Keywords: dopaminergic neurons; fibroblast growth factor receptor-3; fibroblast growth factor-8; midbrain; neural regeneration; neural stem/progenitor cell differentiation.

Figure 1

Distribution pattern of fibroblast growth factor-8 (FGF-8) in adult rat brain, as detected by immunohistochemistry. Observed under a Leica DMIRE2 inverted microscope. Scale bars, A-i, B-i, C-i: 50 μm. n = 3. The localization of fibroblast growth factor-8 in the brain is shown in A-ii, B-ii, C-ii and D. (A) Negative (−); (B) positive (+); C: Unusual (±). Positive staining of fibroblast growth factor-8 on the plasma membrane and in the cytoplasm is indicated by black and red arrows, respectively.

Figure 2

Immunofluorescence analyses of fibroblast growth factor-8 (FGF-8) and fibroblast growth factor receptor-3 (FGFR-3) localization in cells during neural stem/progenitor cells (NSCs/NPCs) differentiation (confocal microscope). (A–D) FGF-8⁺ (green, FITC); (E-H) FGFR-3⁺ (green, FITC).
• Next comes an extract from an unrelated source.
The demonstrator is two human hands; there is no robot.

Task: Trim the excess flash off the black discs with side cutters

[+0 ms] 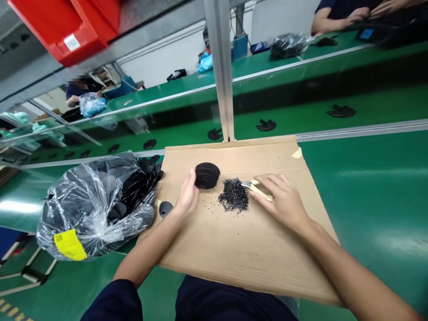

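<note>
Navy sleeve [115, 303], nippers [256, 190] pointing left, axis slanting

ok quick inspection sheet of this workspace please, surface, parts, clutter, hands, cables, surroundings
surface: cardboard sheet on a green bench
job's things: round black part; pale-handled pliers, handles spread
clutter: heap of black bits, strays around it; grey disc near the left forearm; plastic bag of dark pieces at left
hands: left hand holds the part's edge; right hand holds the pliers, tips at the heap
cables: nothing seen on the cardboard; beyond, too blurred to tell
surroundings: red bin overhead; upright metal post behind; co-workers' hands across the line
</note>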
Green: FITC, FGF-8⁺ or FGFR-3⁺; red: TRITC, nestin⁺; blue: DAPI, nuclei; multicolor: merged. (C, D, G, H) Triangle arrows indicate positive staining in the cytoplasm in permeable treatment groups. Thin arrows indicate negative staining. (B, F) Large arrows indicate positive staining on the plasma membranes of differentiated cells in NSCs/NPCs in non-permeable treatment groups. Scale bars: (A, E) 50 μm; (B, C, F, G) 100 μm; (D, H) 20 μm. n = 4. Non-PTG: non-permeable treatment group; PTG: permeable treatment group. FITC: Fluorescein isothiocyanate; TRITC: tetraethylrhodamine isothiocyanate.

Figure 3

Effects of an anti-fibroblast growth factor-8 (FGF-8) antibody on neural stem/progenitor cell (NSC/NPC) differentiation and expansion. (A, B) i–iii: differentiation statuses in the 3^rd, 10^th and 20^th day stages by light microscope observation; iv–vi: the corresponding detection results of percentages of nestin⁺ cells vs. total. Observed under a Leica inverted microscope and evaluated by cells positive for nestin by immunofluorescence and flow cytometric analyses. (A) Treatment group: the effects of adding anti-FGF-8 antibodies to the culture medium at 10 and 20 days during NSC/NPC differentiation stages. (B) Control group: the results of normal NSC/NPC differentiation under differentiation conditions. Scale bars: 100 μm.

Figure 4

Promotion of neural stem/progenitor cell differentiation into neurons including dopaminergic neurons by addition of fibroblast growth factor-8 (FGF-8) (confocal microscope). (A) Blue (DAPI): nuclei; green (FITC): TH⁺; red (TRITC): NSE⁺; multicolor: merged. Scale bars: 200 μm. (B) An annexin-V FITC & propidium iodide (PI) apoptosis assay at 20 days of differentiation showed the count of annexin-V-positive apoptotic cells, and the count of PI-stained necrotic cells. TH: tyrosine hydroxylase; NSE: neuron specific enolase; SR: serum replacement.